The Capitol Police report to congressional leaders and are separate from law enforcement that is part of the executive branch, the official said. This separation of powers would add to the painstaking bureaucratic negotiation. In another ditch, the Capitol Police operate separately from the DC Metropolitan Police, which began enforcing a city-wide curfew at 6 p.m. ET.

The first job of officers arriving on Wednesday afternoon was to protect lawmakers and staff who had been told to take shelter in offices. But the last-minute deployment, with protesters already inside the building, presented particular challenges.

FBI and ATF agents – whose normal job is to be investigators, not riot control – were dispatched to the Capitol to attempt to secure the building and ultimately to try to eliminate the protesters.

After criticism from Washington, DC, city officials over the brutal response to the Black Lives Matter summer protests, federal officials have had a noticeably lighter presence for the Trump rally.

Two federal law enforcement officials said Capitol Police assured justice officials they were ready for the rally, especially as the Capitol grounds are already barricaded in preparation for ceremonies. ‘inauguration in two weeks.

DC Mayor Muriel Bowser had also written to Rosen and other federal officials to demand that federal agencies not deploy a strong presence in the city, as they did over the summer, and to ensure that the Washington Metropolitan Police, as well as a small detachment of National Guard service members, were ready for the day’s protests.

“The District of Columbia government is not asking other federal law enforcement personnel,” Bowser wrote, “and discourages further deployment without immediate notification and consultation with MPD if such plans are underway. . “

That quickly changed when crowds flooded into the Capitol.

“I think you know the very important perimeters that we have established around the streets of DC, and we are here to support them and now to enter the building to make sure we have control and maintain control,” said Bowser on CNN Wednesday afternoon.

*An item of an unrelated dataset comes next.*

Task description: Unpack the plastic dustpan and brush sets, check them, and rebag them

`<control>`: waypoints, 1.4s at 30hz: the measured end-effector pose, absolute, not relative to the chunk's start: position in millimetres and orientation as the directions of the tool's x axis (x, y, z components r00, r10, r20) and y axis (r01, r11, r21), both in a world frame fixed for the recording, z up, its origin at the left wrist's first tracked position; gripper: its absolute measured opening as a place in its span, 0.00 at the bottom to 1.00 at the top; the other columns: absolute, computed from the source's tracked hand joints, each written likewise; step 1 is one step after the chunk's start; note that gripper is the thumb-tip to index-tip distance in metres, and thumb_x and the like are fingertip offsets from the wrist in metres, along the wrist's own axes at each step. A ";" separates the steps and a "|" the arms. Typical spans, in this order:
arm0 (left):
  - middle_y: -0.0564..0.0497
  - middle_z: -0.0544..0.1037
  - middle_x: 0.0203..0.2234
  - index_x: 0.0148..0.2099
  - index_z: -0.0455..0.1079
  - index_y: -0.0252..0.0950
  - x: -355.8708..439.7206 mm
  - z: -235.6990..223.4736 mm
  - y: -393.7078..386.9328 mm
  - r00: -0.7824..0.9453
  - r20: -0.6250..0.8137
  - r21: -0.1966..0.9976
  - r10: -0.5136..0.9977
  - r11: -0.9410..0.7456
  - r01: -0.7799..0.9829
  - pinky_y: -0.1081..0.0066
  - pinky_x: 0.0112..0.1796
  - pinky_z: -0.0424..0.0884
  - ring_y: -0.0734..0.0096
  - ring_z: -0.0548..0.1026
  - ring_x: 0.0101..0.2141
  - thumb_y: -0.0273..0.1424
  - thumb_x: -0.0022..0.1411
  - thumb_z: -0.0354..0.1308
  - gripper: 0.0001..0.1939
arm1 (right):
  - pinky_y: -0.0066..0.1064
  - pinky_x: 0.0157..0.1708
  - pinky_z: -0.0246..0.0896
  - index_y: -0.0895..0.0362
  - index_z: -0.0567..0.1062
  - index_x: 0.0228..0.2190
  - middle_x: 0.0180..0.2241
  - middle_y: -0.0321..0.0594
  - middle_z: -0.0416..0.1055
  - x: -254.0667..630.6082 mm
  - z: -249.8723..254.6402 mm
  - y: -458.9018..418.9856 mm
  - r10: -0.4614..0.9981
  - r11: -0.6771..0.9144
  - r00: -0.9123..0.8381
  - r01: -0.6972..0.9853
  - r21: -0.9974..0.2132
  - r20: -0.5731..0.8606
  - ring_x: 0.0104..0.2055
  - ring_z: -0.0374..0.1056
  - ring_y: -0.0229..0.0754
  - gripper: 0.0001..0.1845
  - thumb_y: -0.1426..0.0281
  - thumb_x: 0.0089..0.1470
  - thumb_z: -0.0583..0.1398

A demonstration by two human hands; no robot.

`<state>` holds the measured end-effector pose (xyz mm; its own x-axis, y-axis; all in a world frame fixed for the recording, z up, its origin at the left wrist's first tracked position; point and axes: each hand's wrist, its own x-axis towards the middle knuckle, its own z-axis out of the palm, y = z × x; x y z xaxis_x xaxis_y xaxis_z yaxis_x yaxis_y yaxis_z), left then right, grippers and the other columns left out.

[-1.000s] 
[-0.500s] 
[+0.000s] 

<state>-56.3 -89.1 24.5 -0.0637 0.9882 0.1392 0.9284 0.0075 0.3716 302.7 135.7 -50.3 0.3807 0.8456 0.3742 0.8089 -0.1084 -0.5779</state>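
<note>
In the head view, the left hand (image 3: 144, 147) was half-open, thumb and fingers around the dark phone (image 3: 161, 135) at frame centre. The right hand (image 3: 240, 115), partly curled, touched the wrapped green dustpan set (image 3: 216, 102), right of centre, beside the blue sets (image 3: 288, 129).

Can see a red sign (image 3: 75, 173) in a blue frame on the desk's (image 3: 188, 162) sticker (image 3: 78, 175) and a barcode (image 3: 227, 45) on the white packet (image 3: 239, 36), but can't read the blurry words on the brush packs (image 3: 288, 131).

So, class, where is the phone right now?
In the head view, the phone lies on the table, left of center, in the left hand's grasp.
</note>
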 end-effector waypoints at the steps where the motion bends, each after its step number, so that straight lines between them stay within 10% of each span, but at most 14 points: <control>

Police in the area respond but have waited for instructions

Nearby police departments, including Fairfax County in Virginia and Montgomery and Prince George Counties in Maryland, sent reinforcements of hundreds of officers as the afternoon wore on.

Prince George County forces were in town and still awaiting instructions from town police late in the afternoon, according to their spokesperson, although this was more response than the force had. been asked to provide at Black Lives Matters summer events, when they weren’t brought into town.

National guards were summoned from several states on Wednesday and started arriving, after domestic terrorism began. It was in stark contrast to how quickly Trump had called in the National Guard and other law enforcement under executive leadership to clear the park outside the White House of Black’s largely peaceful protesters. Lives Matter this summer. After this crowd was brutally disbursed, Trump walked through the park and took a photo outside a church.

“We’re going to need all the light of day, the opportunity to have oversight and scrutiny to find out exactly what happened,” DC Attorney General Karl Racine told CNN on Wednesday evening, adding that this should be compared to the use of force in Lafayette. Square seven months ago. “I have to think it was not unintentional. That it was neither reckless nor reckless” to leave the Capitol overwhelmed, Racine said.

A source told CNN on Wednesday night that Trump initially resisted the National Guard deployment, and Vice President Mike Pence urged the Joint Chiefs President to do so more quickly.

Inside the Capitol building after dark, officers were still going door-to-door, rummaging desk to desk, checking every closet to make sure the building was secure.

Several police officers were treated for injuries, just over a dozen people were arrested, homemade bombs found at the political party’s headquarters were safely detonated, and the murder of a woman on the grounds of the Capitol, died Wednesday afternoon, was under investigation.

This story has been updated with additional information.